#### [Exercise]
Copy every line from the data below in which the string "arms" can be found.

#### [Exercise materials]
::::::::::
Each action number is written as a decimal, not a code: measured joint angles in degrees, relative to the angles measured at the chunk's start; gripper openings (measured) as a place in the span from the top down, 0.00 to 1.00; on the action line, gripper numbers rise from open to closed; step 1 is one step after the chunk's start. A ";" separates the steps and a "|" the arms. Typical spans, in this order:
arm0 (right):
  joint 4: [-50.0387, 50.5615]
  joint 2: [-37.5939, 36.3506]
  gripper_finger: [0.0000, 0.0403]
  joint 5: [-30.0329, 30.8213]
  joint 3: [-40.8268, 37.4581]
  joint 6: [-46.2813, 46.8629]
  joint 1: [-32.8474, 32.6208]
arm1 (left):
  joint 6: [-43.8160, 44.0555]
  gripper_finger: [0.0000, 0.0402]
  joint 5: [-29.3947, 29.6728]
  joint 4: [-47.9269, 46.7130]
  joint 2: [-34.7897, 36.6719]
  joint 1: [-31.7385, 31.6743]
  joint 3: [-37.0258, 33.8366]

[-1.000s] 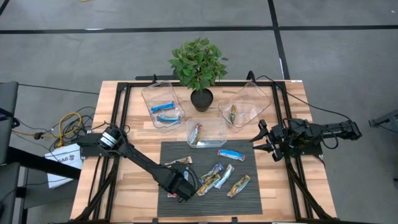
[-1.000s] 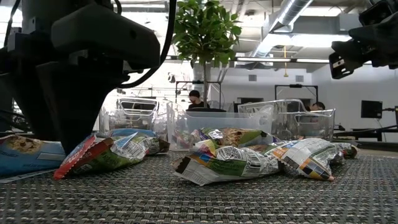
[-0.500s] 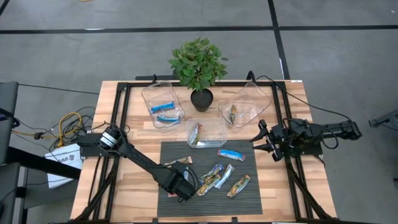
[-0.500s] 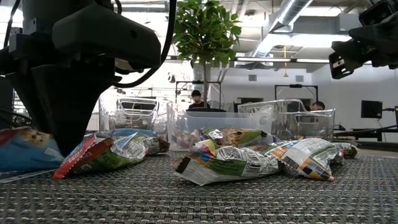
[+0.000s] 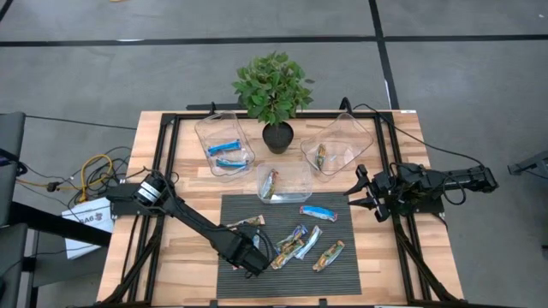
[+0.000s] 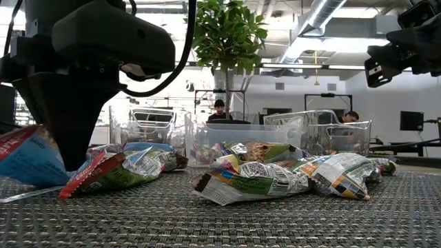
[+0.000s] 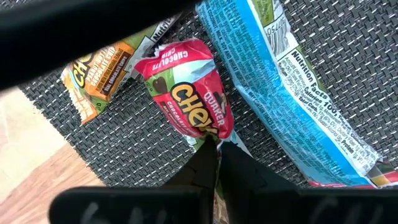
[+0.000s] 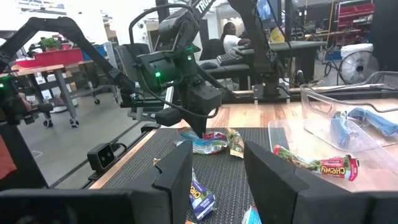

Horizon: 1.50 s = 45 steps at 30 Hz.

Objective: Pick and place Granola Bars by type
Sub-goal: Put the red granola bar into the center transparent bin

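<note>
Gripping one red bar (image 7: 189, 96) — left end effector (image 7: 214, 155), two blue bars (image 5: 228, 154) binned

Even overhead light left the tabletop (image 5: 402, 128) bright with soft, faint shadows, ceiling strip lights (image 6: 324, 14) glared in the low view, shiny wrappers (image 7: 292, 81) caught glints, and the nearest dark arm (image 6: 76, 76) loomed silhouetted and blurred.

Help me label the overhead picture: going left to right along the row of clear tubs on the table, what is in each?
Left tub: blue bars → middle tub: red-and-green bar → right tub: one green-gold bar.
</note>
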State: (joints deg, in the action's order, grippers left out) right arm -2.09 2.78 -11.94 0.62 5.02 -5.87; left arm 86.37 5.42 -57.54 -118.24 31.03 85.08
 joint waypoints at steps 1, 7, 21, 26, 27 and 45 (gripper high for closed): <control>0.00 -0.02 0.66 0.00 0.00 0.02 0.00 | -0.33 0.98 0.08 0.00 0.00 0.00 0.00; 0.00 -0.02 0.66 0.00 0.00 0.00 0.00 | -1.60 0.99 0.87 0.10 0.00 0.17 0.00; 0.00 -0.01 0.66 0.00 0.02 0.01 0.00 | 0.68 1.00 8.35 4.37 4.08 2.82 0.00; 0.00 0.00 0.66 0.00 0.02 0.00 -0.02 | 2.30 1.00 15.25 5.41 7.85 3.76 0.00; 0.00 0.00 0.66 0.00 0.02 0.02 0.00 | 2.39 1.00 16.96 6.00 8.66 3.89 0.00; 0.00 -0.02 0.66 0.00 0.02 0.02 0.00 | -7.01 1.00 41.13 20.19 20.83 4.22 0.00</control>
State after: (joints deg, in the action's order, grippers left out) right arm -2.09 2.77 -11.94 0.64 5.04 -5.87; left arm 79.35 46.55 -37.34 -97.40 35.24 85.08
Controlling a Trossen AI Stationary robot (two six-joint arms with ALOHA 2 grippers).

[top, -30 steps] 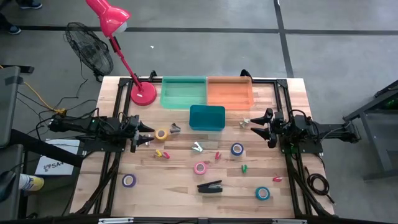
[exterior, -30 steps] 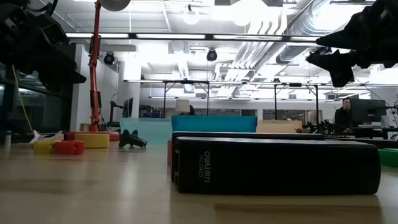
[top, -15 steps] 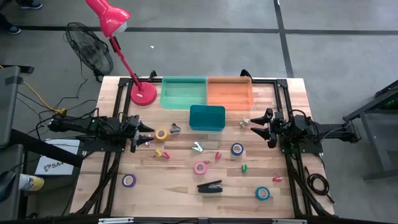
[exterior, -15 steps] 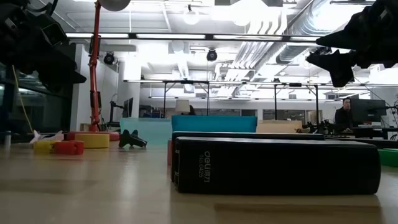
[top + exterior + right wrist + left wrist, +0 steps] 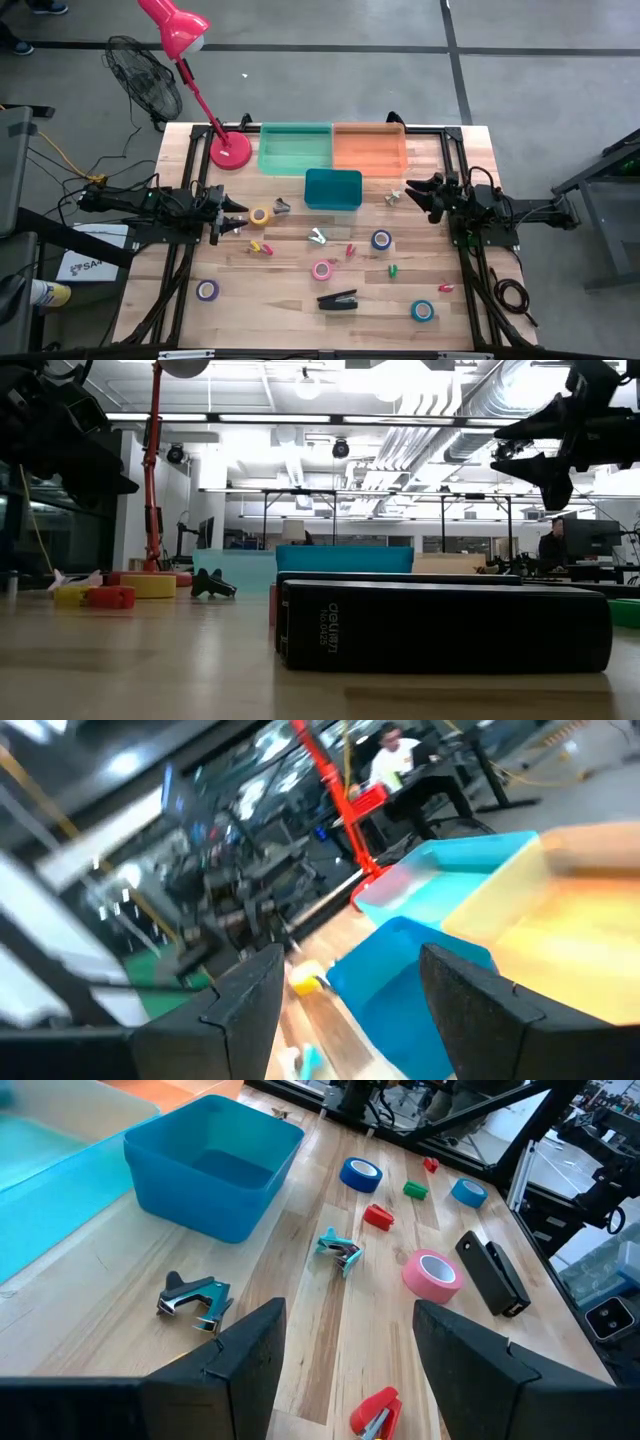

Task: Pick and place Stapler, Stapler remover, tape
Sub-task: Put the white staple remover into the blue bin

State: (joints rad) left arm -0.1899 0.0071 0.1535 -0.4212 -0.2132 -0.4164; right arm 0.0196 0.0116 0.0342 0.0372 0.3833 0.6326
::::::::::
#### [Reply to the exercise]
Each action number is written as a decimal, not a code: measured joint angles in degrees, relative to the angles measured at the chunk's start; gripper openings (measured) as a place in the span from the top down, 0.00 to 1.00; on the action line, gripper numbers rise from open to closed; step 1 is one step after the chunk's start. A ";" separates the steps and a "|" the arms. Typical spans, in this order:
Controlling a Trossen AI Stationary robot (two six-joint arms with ALOHA 2 grippers).

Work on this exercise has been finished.